O bastonário garantiu que a Ordem dos Médicos pretende lançar um canal “seguro e confidencial” para receber denúncias, seja ou não médico.
“Já estamos a trabalhar na definição de um modelo de procedimentos para quem queira fazer uma denúncia o possa fazer de forma correta. É importante que se saiba como fazer uma denúncia e a quem a dirigir, para que haja de imediato uma intervenção”, revelou Carlos Fortes, de 53 anos, em entrevista esta quarta-feira ao ‘Diário de Notícias’.
“Já estamos a trabalhar com os nossos informáticos para que seja criado um canal seguro e confidencial para que possam ser feitas queixas de forma anónima, que serão analisadas para depois, e se for caso disso, haver uma intervenção da Ordem”, referiu o responsável, sublinhando que o papel da Ordem dos Médicos é “defender a qualidade dos cuidados de saúde em Portugal, e colocarei ao dispor todos os instrumentos que a Ordem tem para cumprir eficazmente e de forma reconhecida esse papel, doa a quem doer e independentemente do responsável”.

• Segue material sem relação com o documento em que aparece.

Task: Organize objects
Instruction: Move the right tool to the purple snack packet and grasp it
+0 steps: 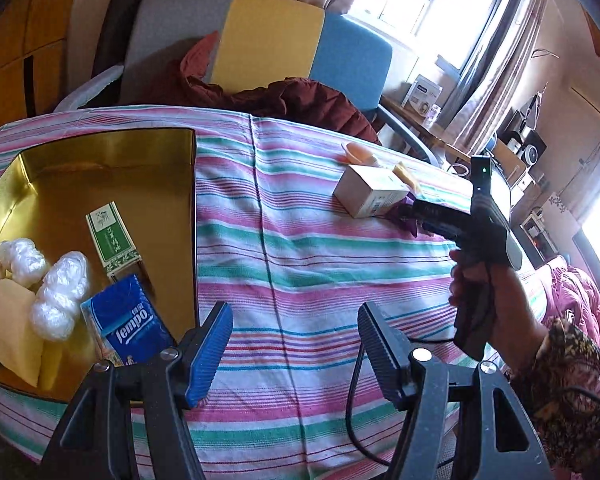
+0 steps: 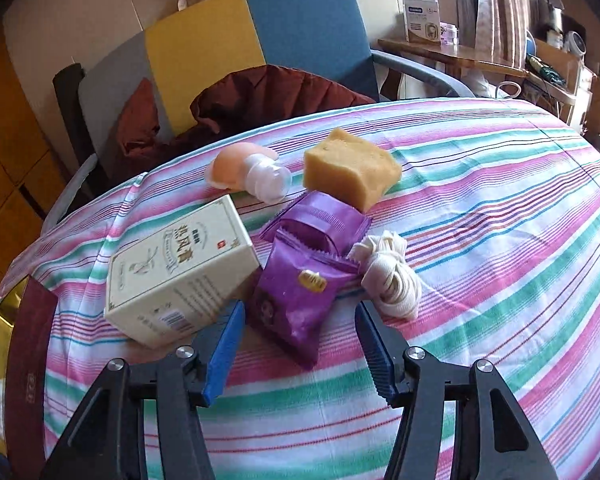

Eleito bastonário há pouco mais de um mês, Carlos Fortes já teve, no seu mandato, duas denúncias em hospitais, uma de assédio moral a profissionais e outra por negligência. “É uma prioridade, porque o foco da Ordem, como já disse, é a qualidade dos cuidados de saúde e a segurança dos doentes. Portanto, posso dizer que a Ordem está focada nos problemas e nas denúncias que nos chegam.”
A 16 de fevereiro último, o médico patologista clínico foi eleito bastonário dos médicos com 61,94% dos votos, num total de 11.176 votos, na segunda volta das eleições disputadas com o médico Rui Nunes, que obteve 6.867 votos.